TO DO>
Keep to one stretch of the data below, the lines from the one with "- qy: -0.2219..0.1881" up to and including the one with "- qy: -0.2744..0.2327", and return that stretch exactly.

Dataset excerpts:
● ● ●

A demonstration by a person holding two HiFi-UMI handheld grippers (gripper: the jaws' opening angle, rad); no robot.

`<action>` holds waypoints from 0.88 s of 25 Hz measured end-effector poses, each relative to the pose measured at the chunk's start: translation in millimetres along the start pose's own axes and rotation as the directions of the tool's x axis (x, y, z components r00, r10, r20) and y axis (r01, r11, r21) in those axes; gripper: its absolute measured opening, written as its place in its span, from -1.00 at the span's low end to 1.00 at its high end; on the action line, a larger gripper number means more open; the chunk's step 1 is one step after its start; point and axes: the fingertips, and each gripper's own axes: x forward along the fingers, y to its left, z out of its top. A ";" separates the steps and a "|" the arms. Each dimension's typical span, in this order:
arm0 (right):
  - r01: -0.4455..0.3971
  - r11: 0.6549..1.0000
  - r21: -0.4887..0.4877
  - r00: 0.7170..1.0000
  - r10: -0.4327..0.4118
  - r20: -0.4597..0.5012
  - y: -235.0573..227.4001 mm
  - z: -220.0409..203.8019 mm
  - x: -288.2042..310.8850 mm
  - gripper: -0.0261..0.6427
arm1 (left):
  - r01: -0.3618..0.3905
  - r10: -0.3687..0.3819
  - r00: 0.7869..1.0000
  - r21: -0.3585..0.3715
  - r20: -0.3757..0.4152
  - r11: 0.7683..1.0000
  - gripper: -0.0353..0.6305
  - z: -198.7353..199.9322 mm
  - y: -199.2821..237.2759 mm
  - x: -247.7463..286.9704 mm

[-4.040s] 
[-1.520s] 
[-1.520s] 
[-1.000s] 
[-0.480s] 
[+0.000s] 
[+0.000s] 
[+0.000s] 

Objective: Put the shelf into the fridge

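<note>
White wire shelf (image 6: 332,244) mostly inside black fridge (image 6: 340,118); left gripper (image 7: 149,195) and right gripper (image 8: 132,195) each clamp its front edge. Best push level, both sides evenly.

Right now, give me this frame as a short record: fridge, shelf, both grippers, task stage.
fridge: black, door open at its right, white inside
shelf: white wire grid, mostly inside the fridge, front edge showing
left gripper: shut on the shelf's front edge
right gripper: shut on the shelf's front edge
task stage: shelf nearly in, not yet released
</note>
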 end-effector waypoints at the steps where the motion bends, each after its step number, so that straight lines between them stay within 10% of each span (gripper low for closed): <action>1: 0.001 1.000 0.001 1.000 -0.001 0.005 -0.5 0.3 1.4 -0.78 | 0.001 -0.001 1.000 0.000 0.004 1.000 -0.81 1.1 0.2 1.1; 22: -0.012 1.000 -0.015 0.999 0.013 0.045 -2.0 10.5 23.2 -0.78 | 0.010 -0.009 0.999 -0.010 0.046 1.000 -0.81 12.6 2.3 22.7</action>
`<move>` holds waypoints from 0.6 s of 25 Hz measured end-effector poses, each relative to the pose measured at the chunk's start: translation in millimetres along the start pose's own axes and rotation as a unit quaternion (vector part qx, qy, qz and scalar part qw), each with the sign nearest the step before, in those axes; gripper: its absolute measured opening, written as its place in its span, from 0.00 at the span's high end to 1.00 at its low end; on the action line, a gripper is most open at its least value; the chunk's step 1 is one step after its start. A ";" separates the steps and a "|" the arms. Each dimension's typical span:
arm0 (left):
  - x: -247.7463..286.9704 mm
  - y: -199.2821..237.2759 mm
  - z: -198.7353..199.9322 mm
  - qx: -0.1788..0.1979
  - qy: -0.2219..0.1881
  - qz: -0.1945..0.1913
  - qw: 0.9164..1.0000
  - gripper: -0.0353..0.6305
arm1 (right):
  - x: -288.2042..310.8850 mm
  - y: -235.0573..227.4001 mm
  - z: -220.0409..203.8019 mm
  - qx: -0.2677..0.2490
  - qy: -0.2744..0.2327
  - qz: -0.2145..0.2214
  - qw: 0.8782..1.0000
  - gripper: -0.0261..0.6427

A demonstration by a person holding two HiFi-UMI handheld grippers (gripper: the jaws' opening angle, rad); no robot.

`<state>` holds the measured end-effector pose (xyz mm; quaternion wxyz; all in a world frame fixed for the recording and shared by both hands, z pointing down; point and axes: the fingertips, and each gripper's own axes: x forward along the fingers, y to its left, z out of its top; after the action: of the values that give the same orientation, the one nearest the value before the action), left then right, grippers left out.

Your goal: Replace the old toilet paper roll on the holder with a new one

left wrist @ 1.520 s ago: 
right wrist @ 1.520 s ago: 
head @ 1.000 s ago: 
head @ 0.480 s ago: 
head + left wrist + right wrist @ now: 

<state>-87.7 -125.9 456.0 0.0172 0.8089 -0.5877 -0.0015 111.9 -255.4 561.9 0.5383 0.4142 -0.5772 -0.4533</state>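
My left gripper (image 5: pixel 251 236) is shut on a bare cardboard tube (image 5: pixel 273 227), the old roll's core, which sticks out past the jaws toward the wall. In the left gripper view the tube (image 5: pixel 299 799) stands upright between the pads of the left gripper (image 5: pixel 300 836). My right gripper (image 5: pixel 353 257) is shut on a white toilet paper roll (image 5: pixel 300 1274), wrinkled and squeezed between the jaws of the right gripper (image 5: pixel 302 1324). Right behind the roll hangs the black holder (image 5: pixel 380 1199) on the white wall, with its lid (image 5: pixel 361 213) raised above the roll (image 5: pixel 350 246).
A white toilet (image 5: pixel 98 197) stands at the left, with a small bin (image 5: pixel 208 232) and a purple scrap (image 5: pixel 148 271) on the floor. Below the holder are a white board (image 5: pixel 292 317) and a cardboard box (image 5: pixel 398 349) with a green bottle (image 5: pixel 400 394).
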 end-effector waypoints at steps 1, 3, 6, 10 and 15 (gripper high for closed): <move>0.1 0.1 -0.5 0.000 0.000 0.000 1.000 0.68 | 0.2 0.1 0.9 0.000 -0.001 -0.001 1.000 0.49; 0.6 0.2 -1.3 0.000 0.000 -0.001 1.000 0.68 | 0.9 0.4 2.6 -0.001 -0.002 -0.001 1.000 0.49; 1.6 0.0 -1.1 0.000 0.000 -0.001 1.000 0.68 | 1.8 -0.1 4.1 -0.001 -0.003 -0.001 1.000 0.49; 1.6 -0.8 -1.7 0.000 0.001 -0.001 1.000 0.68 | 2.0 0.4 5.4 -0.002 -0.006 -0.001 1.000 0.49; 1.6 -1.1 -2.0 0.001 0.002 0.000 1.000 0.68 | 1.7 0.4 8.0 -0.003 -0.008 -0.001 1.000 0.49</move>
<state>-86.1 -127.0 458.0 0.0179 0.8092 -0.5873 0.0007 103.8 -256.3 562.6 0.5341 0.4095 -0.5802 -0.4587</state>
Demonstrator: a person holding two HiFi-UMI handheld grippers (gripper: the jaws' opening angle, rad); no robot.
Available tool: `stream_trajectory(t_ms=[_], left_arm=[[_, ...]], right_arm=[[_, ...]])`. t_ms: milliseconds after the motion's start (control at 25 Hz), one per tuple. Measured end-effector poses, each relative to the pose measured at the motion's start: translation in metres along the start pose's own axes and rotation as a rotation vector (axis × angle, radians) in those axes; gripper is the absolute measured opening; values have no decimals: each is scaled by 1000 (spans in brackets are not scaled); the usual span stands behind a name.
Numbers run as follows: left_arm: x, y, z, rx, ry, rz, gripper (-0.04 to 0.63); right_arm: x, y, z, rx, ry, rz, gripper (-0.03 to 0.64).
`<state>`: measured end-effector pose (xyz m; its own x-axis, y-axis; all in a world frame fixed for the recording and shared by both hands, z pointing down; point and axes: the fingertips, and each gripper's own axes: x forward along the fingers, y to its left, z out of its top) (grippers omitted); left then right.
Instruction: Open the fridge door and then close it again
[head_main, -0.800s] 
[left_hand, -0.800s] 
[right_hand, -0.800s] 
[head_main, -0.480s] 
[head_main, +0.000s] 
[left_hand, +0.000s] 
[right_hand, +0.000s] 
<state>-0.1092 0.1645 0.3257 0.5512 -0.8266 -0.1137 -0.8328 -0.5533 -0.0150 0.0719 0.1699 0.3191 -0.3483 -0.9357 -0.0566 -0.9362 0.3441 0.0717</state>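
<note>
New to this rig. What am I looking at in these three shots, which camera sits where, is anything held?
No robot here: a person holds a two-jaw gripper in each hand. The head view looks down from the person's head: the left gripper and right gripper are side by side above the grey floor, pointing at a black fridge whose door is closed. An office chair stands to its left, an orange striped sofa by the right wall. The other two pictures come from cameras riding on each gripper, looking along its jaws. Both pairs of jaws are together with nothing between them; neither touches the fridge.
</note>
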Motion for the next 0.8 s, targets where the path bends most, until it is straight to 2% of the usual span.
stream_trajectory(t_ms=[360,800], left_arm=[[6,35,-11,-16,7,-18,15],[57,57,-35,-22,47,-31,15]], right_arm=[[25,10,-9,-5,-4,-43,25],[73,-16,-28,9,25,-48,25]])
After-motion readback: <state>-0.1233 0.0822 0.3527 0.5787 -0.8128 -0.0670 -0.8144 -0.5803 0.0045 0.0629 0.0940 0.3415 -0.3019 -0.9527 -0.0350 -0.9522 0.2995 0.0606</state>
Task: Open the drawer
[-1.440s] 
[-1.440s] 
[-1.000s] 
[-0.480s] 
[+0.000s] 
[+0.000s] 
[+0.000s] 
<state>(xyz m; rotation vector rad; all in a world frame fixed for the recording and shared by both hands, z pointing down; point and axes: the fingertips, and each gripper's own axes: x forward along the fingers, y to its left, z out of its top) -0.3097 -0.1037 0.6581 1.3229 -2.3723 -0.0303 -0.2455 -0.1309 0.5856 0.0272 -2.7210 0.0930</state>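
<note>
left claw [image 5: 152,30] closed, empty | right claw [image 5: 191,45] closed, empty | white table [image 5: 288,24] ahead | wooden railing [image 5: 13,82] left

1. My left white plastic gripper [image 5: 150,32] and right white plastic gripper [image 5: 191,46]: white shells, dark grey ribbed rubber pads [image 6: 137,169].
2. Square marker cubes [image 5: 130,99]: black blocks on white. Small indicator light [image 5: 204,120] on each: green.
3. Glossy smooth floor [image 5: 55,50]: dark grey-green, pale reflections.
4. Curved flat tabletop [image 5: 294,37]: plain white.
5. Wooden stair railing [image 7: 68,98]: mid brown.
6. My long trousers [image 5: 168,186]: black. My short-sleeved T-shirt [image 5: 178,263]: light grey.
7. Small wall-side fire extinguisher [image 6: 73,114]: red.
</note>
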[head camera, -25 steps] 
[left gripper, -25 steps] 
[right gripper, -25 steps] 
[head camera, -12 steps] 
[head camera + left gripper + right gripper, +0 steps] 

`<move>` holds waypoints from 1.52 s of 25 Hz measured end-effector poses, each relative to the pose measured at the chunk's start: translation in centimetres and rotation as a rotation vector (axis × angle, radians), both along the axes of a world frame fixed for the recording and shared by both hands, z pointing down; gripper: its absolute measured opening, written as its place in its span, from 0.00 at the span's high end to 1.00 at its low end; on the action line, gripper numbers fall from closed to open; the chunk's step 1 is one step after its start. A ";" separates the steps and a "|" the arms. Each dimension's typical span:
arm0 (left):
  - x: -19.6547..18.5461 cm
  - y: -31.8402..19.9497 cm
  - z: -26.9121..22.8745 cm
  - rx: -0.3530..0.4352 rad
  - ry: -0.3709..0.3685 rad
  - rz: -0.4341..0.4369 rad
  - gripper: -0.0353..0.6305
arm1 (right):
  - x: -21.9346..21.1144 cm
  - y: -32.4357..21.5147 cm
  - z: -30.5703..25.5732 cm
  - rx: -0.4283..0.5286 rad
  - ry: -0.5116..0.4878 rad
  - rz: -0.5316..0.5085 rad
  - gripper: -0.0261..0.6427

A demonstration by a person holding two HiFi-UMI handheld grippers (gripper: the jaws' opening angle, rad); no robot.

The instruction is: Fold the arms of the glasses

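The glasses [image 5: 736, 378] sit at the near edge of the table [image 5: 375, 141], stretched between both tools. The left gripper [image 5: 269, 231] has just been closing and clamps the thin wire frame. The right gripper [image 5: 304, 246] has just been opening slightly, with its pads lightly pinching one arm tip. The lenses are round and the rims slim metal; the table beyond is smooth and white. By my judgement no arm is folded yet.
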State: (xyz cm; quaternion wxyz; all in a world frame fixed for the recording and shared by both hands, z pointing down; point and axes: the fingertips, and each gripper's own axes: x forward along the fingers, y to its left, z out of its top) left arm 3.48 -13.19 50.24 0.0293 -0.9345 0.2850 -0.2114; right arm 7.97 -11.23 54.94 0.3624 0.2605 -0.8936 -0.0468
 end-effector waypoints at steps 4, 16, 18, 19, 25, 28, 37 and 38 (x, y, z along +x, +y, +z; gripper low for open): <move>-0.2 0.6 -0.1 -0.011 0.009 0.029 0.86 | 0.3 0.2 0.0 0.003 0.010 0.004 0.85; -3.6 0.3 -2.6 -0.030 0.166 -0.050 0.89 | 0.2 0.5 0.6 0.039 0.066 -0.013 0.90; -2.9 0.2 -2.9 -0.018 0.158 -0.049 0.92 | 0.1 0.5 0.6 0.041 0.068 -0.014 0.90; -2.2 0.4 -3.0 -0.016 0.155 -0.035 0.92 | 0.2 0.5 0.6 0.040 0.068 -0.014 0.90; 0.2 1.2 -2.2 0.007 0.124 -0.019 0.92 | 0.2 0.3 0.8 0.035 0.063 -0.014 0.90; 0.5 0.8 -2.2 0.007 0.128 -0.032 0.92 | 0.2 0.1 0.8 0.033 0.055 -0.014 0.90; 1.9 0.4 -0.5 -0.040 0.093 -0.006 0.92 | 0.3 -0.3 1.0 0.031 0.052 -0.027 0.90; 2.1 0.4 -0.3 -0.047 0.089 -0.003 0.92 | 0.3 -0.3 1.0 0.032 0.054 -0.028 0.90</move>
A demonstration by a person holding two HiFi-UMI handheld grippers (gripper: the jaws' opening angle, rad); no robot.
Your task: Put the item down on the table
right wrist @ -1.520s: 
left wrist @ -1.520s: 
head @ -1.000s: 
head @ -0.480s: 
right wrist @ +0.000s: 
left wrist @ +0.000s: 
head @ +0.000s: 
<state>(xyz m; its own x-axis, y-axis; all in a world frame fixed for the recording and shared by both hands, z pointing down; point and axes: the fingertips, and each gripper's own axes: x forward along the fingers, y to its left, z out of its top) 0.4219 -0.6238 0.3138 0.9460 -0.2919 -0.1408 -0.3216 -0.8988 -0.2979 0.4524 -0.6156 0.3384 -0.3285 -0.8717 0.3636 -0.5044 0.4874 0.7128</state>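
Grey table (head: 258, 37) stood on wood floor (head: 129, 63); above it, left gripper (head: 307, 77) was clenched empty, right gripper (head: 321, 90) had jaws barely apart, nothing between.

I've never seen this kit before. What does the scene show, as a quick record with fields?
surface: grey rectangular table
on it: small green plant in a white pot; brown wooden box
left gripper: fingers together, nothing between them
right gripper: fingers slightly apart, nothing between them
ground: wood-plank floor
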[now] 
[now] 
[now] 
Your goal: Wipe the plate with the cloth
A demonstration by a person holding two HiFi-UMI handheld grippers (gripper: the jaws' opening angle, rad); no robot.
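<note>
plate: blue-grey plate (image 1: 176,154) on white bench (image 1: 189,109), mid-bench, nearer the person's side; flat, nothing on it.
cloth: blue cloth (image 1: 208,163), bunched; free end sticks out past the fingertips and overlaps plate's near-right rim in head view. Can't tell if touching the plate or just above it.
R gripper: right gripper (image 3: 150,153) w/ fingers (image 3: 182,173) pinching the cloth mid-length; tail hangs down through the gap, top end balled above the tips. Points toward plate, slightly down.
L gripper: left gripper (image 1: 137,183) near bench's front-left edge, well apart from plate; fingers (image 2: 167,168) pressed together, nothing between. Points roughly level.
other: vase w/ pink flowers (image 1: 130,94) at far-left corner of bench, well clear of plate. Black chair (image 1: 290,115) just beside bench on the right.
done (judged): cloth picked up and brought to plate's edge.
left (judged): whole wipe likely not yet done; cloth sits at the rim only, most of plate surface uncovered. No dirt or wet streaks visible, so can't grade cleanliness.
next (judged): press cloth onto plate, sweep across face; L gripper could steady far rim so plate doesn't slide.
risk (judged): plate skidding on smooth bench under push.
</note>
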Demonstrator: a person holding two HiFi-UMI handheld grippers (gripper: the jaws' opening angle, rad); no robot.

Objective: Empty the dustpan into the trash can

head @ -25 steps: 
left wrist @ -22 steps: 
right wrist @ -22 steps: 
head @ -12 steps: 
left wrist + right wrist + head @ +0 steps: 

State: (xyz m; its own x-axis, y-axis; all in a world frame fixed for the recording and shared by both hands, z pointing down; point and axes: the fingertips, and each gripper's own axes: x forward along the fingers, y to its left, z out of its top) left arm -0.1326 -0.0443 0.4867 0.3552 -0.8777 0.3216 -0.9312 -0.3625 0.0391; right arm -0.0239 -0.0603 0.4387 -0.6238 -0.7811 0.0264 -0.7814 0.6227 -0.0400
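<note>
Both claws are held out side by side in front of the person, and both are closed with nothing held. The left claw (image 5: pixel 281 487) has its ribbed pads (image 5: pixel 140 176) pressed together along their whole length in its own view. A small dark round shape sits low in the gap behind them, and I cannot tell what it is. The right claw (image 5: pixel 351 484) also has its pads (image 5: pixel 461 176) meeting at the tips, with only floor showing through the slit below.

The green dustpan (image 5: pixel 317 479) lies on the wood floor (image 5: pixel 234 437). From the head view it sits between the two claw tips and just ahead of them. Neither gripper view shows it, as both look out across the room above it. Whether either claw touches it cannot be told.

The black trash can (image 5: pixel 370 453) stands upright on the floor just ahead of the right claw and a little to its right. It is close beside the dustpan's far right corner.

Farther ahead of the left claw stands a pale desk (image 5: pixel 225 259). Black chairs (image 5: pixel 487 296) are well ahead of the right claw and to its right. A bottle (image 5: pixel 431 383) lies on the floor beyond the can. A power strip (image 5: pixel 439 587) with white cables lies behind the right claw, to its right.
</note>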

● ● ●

TASK SOLUTION>
  - qy: -0.2219..0.1881
  - qz: -0.1945..0.1913
  - qw: 0.9164..1.0000
  - gripper: -0.0353..0.6305
arm1 (right):
  - x: -288.2042..310.8850 mm
  - y: -235.0573..227.4001 mm
  - z: -220.0409..203.8019 mm
  - qx: -0.2677..0.2490
  - qy: -0.2744..0.2327

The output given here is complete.